TSE inicia julgamento que pode cassar governador do Rio de Janeiro

Tribunal analisa recurso do Ministério Público Eleitoral contra decisão que absolveu Cláudio Castro de abuso de poder político e econômico na campanha de 2022

Publicado em 04/11/2025 às 20:38

O Tribunal Superior Eleitoral (TSE) iniciou nesta terça-feira (11) o julgamento de um recurso do Ministério Público Eleitoral (MPE) que pede a cassação do mandato do governador do Rio de Janeiro, Cláudio Castro, por suposto abuso de poder político e econômico durante a campanha de reeleição em 2022.

A procuradoria eleitoral busca reverter a decisão do Tribunal Regional Eleitoral do Rio de Janeiro (TRE-RJ), que em maio do ano passado absolveu Castro e outros envolvidos em processo sobre contratações consideradas irregulares na Fundação Ceperj e na Universidade do Estado do Rio de Janeiro (Uerj).

O processo também envolve o ex-vice-governador Thiago Pampolha, o ex-presidente da Ceperj, Gabriel Rodrigues Lopes, e o deputado estadual Rodrigo da Silva Bacellar (União), ex-secretário de governo.

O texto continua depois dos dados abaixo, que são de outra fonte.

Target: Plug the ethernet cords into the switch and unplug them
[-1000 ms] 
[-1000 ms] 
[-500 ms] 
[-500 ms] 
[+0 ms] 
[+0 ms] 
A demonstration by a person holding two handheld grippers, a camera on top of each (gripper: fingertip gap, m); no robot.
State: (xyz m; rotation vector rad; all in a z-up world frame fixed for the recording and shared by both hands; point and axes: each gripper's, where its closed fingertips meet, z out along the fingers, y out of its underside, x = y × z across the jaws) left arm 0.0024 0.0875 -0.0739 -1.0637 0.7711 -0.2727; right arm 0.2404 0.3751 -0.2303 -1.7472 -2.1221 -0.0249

Segundo o Ministério Público, Castro teria obtido vantagem eleitoral ao contratar servidores temporários sem amparo legal e ao descentralizar recursos para entidades desvinculadas da administração pública estadual.

De acordo com a acusação, a descentralização de verbas permitiu a contratação de 27.665 pessoas, totalizando R$ 248 milhões em gastos, valor 30 vezes superior ao teto de despesas da campanha de 2022, que era de R$ 17 milhões.

A denúncia também aponta que os pagamentos eram feitos em espécie, diretamente na boca do caixa, com o objetivo de aliciar eleitores.

"O modo de remuneração realizada por meio de pagamento em espécie na boca do caixa, sem qualquer fiscalização e controle, e, sobretudo, a inexistência de plano de trabalho sobre as atividades desenvolvidas, permitem concluir quanto a um desvio de finalidade na forma de admissão dos servidores", sustentou o MPE.

Durante a tramitação do recurso no TSE, Cláudio Castro afirmou confiar na Justiça, destacando que o TRE rejeitou a ação por "total inconsistência e falta de provas".

O caso é relatado no TSE pela ministra Isabel Galotti.